• Your task:
Extract every line of the material below and reproduce it faithfully.

---- Raw data

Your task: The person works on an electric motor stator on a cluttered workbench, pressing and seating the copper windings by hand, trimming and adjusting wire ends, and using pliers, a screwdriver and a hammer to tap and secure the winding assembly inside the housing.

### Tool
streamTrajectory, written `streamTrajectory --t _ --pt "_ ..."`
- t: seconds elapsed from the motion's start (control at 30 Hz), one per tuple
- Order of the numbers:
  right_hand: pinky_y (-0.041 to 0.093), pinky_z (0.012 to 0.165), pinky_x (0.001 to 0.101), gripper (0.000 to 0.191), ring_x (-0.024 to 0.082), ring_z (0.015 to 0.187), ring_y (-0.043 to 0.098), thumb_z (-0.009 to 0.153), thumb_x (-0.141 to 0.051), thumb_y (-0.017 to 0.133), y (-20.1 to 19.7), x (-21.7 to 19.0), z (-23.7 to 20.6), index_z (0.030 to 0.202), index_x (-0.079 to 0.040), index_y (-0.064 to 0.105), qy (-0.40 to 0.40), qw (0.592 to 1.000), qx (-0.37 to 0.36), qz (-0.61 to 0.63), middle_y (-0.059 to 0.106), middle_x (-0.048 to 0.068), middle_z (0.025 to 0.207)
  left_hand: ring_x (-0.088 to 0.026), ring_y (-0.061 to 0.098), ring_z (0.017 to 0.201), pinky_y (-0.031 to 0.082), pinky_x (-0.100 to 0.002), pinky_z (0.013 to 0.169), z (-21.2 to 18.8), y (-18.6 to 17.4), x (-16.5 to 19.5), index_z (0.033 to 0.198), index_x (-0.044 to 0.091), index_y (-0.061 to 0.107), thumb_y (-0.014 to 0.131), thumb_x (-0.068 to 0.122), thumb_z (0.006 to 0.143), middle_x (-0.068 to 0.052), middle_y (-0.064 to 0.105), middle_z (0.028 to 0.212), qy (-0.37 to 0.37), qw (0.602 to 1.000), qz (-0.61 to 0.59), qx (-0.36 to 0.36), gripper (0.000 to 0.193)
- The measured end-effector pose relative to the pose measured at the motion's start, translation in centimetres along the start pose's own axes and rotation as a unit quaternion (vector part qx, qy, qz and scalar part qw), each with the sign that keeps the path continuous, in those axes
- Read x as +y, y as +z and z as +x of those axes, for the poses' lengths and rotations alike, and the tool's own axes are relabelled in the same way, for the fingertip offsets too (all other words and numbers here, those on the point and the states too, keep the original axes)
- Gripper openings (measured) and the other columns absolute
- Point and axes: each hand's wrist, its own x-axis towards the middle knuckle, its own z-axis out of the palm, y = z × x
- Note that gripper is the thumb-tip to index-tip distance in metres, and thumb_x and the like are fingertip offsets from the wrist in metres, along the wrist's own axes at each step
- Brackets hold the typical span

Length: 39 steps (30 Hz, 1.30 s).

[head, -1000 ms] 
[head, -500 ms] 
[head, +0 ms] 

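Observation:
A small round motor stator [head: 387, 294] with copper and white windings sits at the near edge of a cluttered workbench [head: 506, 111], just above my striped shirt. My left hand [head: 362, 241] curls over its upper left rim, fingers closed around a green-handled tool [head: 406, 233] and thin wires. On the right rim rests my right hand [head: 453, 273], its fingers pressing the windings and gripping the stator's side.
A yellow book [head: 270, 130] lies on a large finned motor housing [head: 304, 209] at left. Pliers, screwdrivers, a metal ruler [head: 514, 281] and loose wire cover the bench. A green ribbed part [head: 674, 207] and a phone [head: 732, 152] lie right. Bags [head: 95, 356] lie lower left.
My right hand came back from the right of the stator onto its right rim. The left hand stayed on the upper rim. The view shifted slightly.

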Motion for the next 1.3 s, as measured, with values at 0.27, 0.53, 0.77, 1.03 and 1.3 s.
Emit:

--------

• Result for this exercise:
Your task: The person works on an electric motor stator on a cluttered workbench, pressing and seating the copper windings by hand, trimming and adjusting wire ends, and using pliers, a screwdriver and a hammer to tap and secure the winding assembly inside the housing.

### Tool
streamTrajectory, written `streamTrajectory --t _ --pt "_ ..."`
- t: seconds elapsed from the motion's start (control at 30 Hz), one per tuple
- Order of the numbers:
  right_hand: pinky_y (-0.041 to 0.093), pinky_z (0.012 to 0.165), pinky_x (0.001 to 0.101), gripper (0.000 to 0.191), ring_x (-0.024 to 0.082), ring_z (0.015 to 0.187), ring_y (-0.043 to 0.098), thumb_z (-0.009 to 0.153), thumb_x (-0.141 to 0.051), thumb_y (-0.017 to 0.133), y (-20.1 to 19.7), x (-21.7 to 19.0), z (-23.7 to 20.6), index_z (0.030 to 0.202), index_x (-0.079 to 0.040), index_y (-0.064 to 0.105), qy (-0.40 to 0.40), qw (0.592 to 1.000), qx (-0.37 to 0.36), qz (-0.61 to 0.63), middle_y (-0.059 to 0.106), middle_x (-0.048 to 0.068), middle_z (0.025 to 0.207)
  left_hand: ring_x (-0.088 to 0.026), ring_y (-0.061 to 0.098), ring_z (0.017 to 0.201), pinky_y (-0.031 to 0.082), pinky_x (-0.100 to 0.002), pinky_z (0.013 to 0.169), z (-21.2 to 18.8), y (-18.6 to 17.4), x (-16.5 to 19.5), index_z (0.033 to 0.198), index_x (-0.044 to 0.091), index_y (-0.061 to 0.107), thumb_y (-0.014 to 0.131), thumb_x (-0.068 to 0.122), thumb_z (0.006 to 0.143), middle_x (-0.068 to 0.052), middle_y (-0.064 to 0.105), middle_z (0.028 to 0.212), qy (-0.37 to 0.37), qw (0.602 to 1.000), qz (-0.61 to 0.59), qx (-0.36 to 0.36), gripper (0.000 to 0.193)
- The measured end-effector pose relative to the pose measured at the motion's start, translation in centimetres along the start pose's own axes and rotation as a unit quaternion (vector part qx, qy, qz and scalar part qw), each with the sign that keeps the path continuous, in those axes
- Read x as +y, y as +z and z as +x of those axes, for the poses' lengths and rotations alike, and the tool's own axes are relabelled in the same way, for the fingertip offsets too (all other words and numbers here, those on the point and the states too, keep the original axes)
- Gripper openings (measured) and the other columns absolute
- Point and axes: each hand's wrist, its own x-axis towards the middle knuckle, its own z-axis out of the palm, y = z × x
- Note that gripper is the thumb-tip to index-tip distance in metres, and thumb_x and the like are fingertip offsets from the wrist in metres, along the wrist's own axes at each step
- Brackets hold the typical span

Length: 39 steps (30 Hz, 1.30 s).

[head, -1000 ms] 
[head, -500 ms] 
[head, +0 ms] 

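Observation:
A small round motor stator [head: 387, 294] with copper and white windings sits at the near edge of a cluttered workbench [head: 506, 111], just above my striped shirt. My left hand [head: 362, 241] curls over its upper left rim, fingers closed around a green-handled tool [head: 406, 233] and thin wires. On the right rim rests my right hand [head: 453, 273], its fingers pressing the windings and gripping the stator's side.
A yellow book [head: 270, 130] lies on a large finned motor housing [head: 304, 209] at left. Pliers, screwdrivers, a metal ruler [head: 514, 281] and loose wire cover the bench. A green ribbed part [head: 674, 207] and a phone [head: 732, 152] lie right. Bags [head: 95, 356] lie lower left.
My right hand came back from the right of the stator onto its right rim. The left hand stayed on the upper rim. The view shifted slightly.
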
Motion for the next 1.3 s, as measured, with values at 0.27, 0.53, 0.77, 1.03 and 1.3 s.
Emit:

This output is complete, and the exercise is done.